====== Information shown

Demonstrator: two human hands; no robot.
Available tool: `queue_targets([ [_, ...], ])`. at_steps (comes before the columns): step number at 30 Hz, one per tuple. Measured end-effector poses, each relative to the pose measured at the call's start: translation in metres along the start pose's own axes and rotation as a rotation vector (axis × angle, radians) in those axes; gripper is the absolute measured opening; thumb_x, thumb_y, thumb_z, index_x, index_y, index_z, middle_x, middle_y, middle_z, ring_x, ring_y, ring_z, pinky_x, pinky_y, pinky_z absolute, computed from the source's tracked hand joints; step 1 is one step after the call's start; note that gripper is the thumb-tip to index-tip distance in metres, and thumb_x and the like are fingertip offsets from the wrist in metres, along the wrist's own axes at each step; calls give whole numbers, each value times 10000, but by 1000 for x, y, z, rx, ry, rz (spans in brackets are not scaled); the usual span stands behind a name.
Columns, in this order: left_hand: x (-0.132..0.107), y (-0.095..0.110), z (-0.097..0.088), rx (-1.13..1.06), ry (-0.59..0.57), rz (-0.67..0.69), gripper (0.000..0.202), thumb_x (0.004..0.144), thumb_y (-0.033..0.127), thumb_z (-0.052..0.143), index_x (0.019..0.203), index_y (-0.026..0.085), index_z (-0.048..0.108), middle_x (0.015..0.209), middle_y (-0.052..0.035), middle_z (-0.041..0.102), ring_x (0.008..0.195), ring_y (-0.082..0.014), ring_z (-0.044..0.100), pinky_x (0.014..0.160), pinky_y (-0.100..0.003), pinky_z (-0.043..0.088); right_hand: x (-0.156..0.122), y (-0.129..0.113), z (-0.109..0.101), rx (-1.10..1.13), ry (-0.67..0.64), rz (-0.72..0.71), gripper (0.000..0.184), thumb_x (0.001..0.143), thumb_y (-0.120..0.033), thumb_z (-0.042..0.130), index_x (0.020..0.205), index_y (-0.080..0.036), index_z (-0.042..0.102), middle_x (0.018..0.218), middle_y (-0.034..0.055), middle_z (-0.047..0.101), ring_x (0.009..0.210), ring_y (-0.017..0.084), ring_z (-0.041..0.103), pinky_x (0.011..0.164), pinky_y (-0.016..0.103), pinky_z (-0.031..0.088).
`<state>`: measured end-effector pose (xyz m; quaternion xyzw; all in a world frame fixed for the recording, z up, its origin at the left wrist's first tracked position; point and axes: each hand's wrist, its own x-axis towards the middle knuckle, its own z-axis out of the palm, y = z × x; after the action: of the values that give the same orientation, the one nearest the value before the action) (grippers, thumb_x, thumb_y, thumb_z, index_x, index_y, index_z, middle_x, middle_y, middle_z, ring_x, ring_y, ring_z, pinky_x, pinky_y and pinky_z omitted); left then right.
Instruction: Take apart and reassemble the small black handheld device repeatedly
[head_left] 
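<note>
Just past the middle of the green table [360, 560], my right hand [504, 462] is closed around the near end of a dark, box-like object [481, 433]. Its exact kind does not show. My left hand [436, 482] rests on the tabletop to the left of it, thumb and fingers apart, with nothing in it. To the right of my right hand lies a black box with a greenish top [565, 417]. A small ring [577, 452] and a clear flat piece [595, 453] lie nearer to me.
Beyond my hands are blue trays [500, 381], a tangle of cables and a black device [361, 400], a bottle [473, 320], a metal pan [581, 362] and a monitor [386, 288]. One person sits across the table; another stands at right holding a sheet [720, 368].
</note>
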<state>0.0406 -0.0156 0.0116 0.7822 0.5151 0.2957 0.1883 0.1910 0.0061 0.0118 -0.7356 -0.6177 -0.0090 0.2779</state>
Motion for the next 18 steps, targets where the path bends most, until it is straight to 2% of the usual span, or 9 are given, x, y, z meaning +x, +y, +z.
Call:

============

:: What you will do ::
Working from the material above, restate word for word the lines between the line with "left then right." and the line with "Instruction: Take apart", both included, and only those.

:: Answer to the exercise ::
`<state>`: measured end-effector pose (xyz m; quaternion xyzw; all in a world frame fixed for the recording, z up, its origin at the left wrist's first tracked position; point and axes: each hand's wrist, its own x-axis towards the middle knuckle, its own z-axis out of the palm, y = z × x; after the action: of the values that give the same orientation, the one nearest the value before the action) (grippers, thumb_x, thumb_y, thumb_z, index_x, index_y, index_z, middle_x, middle_y, middle_z, ring_x, ring_y, ring_z, pinky_x, pinky_y and pinky_z omitted); left then right.
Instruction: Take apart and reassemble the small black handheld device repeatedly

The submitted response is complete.